• Task prompt
Word for word, restate the lines from the start of the data down to the line with "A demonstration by", both included.

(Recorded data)
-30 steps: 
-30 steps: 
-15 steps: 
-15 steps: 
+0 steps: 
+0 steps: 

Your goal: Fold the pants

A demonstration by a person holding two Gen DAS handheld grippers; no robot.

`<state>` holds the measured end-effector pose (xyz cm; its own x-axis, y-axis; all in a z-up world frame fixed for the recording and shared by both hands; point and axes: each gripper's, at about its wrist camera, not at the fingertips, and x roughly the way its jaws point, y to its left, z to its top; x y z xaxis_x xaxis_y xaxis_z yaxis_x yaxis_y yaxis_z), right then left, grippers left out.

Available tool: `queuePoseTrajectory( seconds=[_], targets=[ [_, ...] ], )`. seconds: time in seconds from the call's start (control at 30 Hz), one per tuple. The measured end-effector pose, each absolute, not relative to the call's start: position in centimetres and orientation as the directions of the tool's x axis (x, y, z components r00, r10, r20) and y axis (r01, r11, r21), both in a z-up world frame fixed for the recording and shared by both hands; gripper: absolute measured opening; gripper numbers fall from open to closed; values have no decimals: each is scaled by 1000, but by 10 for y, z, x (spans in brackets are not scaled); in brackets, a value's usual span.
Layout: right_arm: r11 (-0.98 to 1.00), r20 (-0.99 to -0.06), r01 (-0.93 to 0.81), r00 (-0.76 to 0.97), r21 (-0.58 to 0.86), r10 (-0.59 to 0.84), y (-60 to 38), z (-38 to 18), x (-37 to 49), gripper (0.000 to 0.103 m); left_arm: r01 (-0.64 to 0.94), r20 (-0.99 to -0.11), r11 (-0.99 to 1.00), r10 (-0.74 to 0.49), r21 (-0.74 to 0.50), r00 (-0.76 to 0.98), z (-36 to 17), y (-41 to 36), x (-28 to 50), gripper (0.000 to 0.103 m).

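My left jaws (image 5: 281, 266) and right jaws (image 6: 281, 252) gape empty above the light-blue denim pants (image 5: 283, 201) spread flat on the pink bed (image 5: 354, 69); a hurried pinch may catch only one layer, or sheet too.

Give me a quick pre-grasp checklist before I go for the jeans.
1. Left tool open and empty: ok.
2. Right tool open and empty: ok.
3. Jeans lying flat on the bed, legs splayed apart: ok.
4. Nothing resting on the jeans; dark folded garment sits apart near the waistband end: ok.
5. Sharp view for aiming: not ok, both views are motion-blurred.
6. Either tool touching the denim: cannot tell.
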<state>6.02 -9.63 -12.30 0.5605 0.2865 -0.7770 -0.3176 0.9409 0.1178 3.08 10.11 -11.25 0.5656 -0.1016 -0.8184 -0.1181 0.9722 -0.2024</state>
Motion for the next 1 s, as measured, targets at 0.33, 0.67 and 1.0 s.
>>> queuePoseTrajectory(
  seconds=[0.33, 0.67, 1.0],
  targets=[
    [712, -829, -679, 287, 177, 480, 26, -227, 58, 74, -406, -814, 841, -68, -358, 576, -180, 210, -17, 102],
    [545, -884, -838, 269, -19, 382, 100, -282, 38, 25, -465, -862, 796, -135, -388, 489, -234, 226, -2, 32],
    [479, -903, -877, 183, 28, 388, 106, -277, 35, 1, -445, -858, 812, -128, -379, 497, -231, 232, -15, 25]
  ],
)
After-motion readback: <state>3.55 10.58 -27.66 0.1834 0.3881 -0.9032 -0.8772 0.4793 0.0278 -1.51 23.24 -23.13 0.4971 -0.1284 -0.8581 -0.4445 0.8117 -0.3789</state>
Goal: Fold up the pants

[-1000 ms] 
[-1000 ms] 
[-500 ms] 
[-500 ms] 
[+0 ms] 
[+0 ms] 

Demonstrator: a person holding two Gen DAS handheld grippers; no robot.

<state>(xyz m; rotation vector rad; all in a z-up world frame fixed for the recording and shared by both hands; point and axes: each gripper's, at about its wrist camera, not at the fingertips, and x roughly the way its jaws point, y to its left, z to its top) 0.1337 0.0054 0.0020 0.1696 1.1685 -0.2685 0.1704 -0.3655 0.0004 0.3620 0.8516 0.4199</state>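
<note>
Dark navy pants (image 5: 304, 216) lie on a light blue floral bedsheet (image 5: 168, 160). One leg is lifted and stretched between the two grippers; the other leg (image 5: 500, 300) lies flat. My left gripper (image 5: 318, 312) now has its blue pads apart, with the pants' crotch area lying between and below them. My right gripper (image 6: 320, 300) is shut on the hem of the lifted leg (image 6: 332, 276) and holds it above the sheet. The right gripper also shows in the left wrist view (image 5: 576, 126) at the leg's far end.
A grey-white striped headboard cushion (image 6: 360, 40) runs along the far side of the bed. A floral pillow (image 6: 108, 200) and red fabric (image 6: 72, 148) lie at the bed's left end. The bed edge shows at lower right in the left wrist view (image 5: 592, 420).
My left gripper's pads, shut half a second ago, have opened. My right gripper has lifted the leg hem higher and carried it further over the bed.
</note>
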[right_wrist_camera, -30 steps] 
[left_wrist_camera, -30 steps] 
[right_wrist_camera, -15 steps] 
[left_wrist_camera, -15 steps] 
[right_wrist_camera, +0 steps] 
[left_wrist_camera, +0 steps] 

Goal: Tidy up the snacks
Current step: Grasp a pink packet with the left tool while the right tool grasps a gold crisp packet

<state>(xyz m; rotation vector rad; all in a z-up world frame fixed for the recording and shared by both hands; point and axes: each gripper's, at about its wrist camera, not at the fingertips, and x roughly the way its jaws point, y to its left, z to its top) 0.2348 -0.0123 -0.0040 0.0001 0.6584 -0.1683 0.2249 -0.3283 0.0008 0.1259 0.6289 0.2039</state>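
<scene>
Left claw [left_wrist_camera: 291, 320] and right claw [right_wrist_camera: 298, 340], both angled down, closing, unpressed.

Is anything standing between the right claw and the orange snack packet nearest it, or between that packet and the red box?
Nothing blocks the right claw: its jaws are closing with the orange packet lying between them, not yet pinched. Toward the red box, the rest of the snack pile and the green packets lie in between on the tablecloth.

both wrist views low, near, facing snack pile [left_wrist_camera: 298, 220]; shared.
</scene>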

• Task result
-30 steps: 
-30 steps: 
-15 steps: 
-15 steps: 
+0 steps: 
+0 steps: 

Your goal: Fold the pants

A demonstration by a person holding two Gen DAS handheld grippers; no robot.

Nothing further is needed for this answer.